Быть может, это было врожденным свойством, но возможно, голос Берла сел именно из-за непрерывных воплей, всегда его окружавших и вызывавших у него такое физическое отвращение, что от чужих криков у него иногда болело и хрипло горло. Так или иначе, по сиплому шепоту Берла Срулик понял, что тот находится в разгаре борьбы с реб Ицхоком, и поэтому поспешил заявить, прежде чем Берл продолжил о своем:
— Я ищу Длинного Хаима. Где его можно найти?
Берл на секунду уставился на него в изумлении, словно тщетно пытаясь найти связь между долгой жизнью и происходящей здесь войной языков, и когда ему стало ясно, что нет между ними никакой связи и что Срулик пришел только для того, чтобы выяснить местонахождение его брата, раздражился еще сильнее и прошептал своим надтреснутым глухим голосом:
— Разве я сторож брату своему? [31] Слова Каина из главы 4 Книги Бытия.

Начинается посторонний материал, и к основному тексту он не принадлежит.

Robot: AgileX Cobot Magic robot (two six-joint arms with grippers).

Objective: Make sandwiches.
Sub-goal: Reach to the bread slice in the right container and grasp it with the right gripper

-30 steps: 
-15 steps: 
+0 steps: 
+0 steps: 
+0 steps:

У Срулика упало сердце: время поджимает, и вот — путь к поискам Длинного Хаима перекрыт. А ведь он, в сущности, ищет не Длинного Хаима, а ключи от папиной лавки, которые мама по глупости отдала ему. Если бы нашлись ключи, он бы уже бежал к посреднику просить задаток в счет арендной платы, и если бы узнал, что вся сделка непроста и требует времени, он не стал бы ждать завершения официальных формальностей. Он все устроил бы на один только задаток: заплатил бы Розе за то, что она уже сделала до сих пор, и за месяц вперед на все про все, перевез бы маму к сестре Рине и поспешил бы к Орит — объявить, что он готов к Великому Путешествию.
— В сущности, я ищу не вашего брата, а находящиеся у него ключи от папиной лавки, — сказал Срулик в качестве пояснения, больше для себя, чем для Берла, и повернулся, чтобы выйти.
Берл встрепенулся, произнес своим шепчущим голосом нечто не дошедшее до ушей Срулика, и когда тот обернулся к нему, повторил:
— Подожди меня в кафе «Кувшин». Я зайду туда через полчаса.
— Хорошо, — сказал Срулик, почувствовав, что Берл собирается поведать ему в «Кувшине» нечто по поводу Длинного Хаима, о чем нельзя сказать здесь, в конторе клиники.
Выходя, он увидел, что Берл снова оказался перед лицом грозной войны в образе реб Ицхока с пейсами, вливающимися во всклокоченную бороду. Только закрыв за собою дверь и направившись в сторону кафе «Кувшин», Срулик увидел на оставшейся в его воображении картинке большое сходство между Берлом и реб Ицхоком. Сутулый и костлявый Берл, с лысиной, сверкавшей под стать блеску его глаз, с морщинами на впалых щеках, придававшими тонкой, глубоко прорезанной и длинной линии рта улыбающееся выражение, в то время как сам он кипит от гнева, с приподнятым вверх кончиком подбородка, тянущимся навстречу кончику носа, нависающему над пещерой растерявшего зубы рта, должен был выглядеть в точности как реб Ицхок, если бы отрастил девственные бороду и пейсы, носил бы на голове черную широкополую шляпу поверх белой кипы и облачался бы в лапсердак. И наоборот: если бы реб Ицхок отрезал бороду и пейсы, сбросил бы кипу, шляпу и лапсердак и выставил бы на всеобщее обозрение сквозь тонкую рубашку с закатанными рукавами свое костлявое и жилистое содержимое, то выглядел бы в точности как Берл.